### Stored entries
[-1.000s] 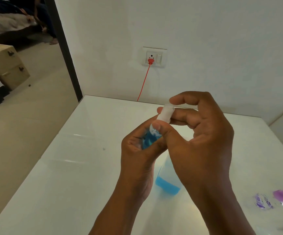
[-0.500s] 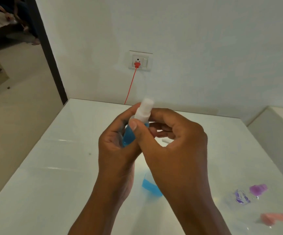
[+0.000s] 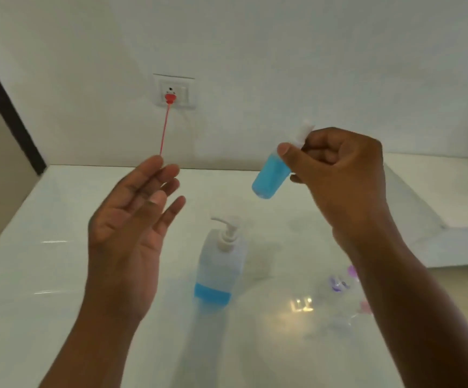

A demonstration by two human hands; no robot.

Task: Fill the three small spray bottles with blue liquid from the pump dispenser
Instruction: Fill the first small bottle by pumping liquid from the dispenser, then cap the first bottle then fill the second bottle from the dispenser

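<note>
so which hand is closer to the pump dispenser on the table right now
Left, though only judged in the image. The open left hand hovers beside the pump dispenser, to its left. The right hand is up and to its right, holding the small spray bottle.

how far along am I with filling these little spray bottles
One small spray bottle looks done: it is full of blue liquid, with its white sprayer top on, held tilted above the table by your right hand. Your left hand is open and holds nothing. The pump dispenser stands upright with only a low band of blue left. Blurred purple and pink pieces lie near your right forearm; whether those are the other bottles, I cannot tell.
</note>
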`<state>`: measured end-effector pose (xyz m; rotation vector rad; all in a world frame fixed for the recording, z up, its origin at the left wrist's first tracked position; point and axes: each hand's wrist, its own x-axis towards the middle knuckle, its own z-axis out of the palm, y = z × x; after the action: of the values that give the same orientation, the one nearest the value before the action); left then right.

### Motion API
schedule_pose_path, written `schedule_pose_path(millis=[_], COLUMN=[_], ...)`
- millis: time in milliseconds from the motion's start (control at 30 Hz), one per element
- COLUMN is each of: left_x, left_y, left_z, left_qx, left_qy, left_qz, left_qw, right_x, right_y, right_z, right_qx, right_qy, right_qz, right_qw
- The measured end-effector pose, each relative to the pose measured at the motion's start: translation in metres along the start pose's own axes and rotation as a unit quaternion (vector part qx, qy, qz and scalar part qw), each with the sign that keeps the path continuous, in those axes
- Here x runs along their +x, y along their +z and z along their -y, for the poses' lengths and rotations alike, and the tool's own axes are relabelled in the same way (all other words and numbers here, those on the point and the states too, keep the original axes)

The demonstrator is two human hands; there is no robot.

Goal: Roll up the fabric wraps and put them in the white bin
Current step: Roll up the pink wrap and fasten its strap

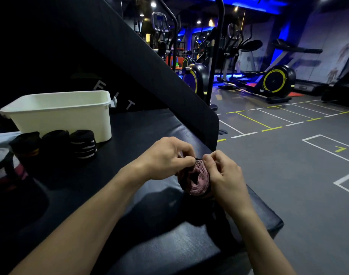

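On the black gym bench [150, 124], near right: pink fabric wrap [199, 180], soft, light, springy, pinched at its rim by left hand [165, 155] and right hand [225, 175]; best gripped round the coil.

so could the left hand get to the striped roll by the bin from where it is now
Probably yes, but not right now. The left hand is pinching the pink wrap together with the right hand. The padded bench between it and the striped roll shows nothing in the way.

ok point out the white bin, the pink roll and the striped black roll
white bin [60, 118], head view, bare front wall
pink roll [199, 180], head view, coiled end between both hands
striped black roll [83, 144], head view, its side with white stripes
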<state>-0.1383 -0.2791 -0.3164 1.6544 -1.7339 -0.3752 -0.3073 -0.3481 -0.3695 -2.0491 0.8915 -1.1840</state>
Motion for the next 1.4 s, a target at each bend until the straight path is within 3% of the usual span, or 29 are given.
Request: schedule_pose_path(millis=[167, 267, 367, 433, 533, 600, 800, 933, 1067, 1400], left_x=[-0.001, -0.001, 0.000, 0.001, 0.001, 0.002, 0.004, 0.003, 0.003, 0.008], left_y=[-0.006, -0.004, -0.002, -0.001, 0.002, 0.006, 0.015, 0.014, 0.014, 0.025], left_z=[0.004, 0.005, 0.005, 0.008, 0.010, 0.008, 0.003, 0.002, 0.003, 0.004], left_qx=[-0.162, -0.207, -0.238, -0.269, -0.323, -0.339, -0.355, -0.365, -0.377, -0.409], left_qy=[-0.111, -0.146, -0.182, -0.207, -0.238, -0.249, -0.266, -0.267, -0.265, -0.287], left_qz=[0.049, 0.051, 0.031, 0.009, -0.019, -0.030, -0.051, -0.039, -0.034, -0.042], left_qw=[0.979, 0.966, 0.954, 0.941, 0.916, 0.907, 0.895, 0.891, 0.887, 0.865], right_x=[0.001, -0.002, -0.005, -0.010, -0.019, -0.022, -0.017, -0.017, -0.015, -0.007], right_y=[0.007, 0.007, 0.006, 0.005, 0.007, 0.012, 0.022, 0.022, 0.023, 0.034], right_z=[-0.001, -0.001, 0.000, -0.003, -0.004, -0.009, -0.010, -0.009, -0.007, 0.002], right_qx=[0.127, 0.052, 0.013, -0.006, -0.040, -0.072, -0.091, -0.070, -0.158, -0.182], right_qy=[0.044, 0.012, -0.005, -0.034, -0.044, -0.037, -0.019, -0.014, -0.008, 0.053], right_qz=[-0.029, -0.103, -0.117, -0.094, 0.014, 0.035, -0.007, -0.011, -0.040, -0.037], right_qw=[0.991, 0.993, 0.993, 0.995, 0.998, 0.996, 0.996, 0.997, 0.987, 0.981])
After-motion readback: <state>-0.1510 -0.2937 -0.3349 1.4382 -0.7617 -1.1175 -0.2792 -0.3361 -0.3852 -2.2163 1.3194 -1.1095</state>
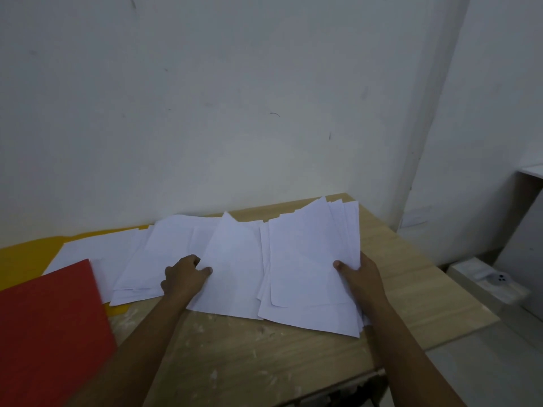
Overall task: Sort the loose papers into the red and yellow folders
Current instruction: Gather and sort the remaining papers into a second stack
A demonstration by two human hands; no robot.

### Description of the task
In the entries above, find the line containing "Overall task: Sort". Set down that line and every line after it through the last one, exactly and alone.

### Expected output
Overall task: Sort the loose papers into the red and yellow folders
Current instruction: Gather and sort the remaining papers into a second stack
A demonstration by two human hands; no robot.

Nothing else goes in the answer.